20

852 64 10
                                    

Jungkook

Tanrım...işe gitmekten nefret ediyordum! Tamam işimi seviyorum ancak şimdi olmazdı! Şuan Yoongi kocacığım ile kahvaltı yapmam gerekirken işe gitmek için hazırlanıyordum.

Huysuz bir şekilde gömleği ilikledim. Birkaç düğme açık bıraktım ki daralmamak için. Tabiiki yakışıklı öğretmenler için böyle yapmıyorum(!) Sizce ben kocama ihanet eder miyim?

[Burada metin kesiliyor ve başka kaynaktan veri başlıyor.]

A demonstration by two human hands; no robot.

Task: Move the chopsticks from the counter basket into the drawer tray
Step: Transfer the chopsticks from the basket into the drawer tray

Hazırlanıp çantamı aldım ve odadan çıktım. Kısa sürede okula gelmiştim.

Ancak ne hikmetse beni kapıda Taehyung karşılamıştı.

Elleri uzun siyah paltosunun cebindeydi. "Seni bekliyordum."

Şaşırmıştım. "Bir sorun mu var?"

Erkeksi bakışları üzerimdeydi. "Zamanın var mı?"

Bir şey olmuştu...

Omuz silktim. "Uzun sürmezse iyi olur."

Bana 1-2 adım atıp yaklaştı.  "Arkamdaki gri saçlı adamı görüyor musun?"

Gözlerimle o adamı aradım. Simsiyah kıyafetli bir adamdı. Başımla onu onayladım.

Taehyung yakından bir bakınca daha mı hoşmuş yahu?

"O Jimin'in abisinin yani Hoseok'un adamı. Büyük ihtimalle seni köşeye sıkıştıracak ya da seni takip edecek. Belki de şuan bizi dinliyor hatta şuan kesin olarak bizi izliyor."

"Neden ben?" Bu konularla ilgili bir şeyim yoktu.

Hızlı ama duyulmayacak şekilde konuşuyordu. "Çünkü senin Yoongi hyungu sevdiğini ve Yoongi hyungun şuan en büyük mafyalardan biri olduğunu biliyor. Yani kısacası seni Yoongi hyungu etkileyip, kandırmak için kullanmaya çalışacaklar."

Gülümsedim. "Tehlikede miyim?"

Gülümsediğim için garip bir şekilde bana bakmıştı. "Öyle bir şey denebilir."

"Mükemmel."

Tek kaşını kaldırdı. "Ne mükemmel? Tehlikede olman mı?"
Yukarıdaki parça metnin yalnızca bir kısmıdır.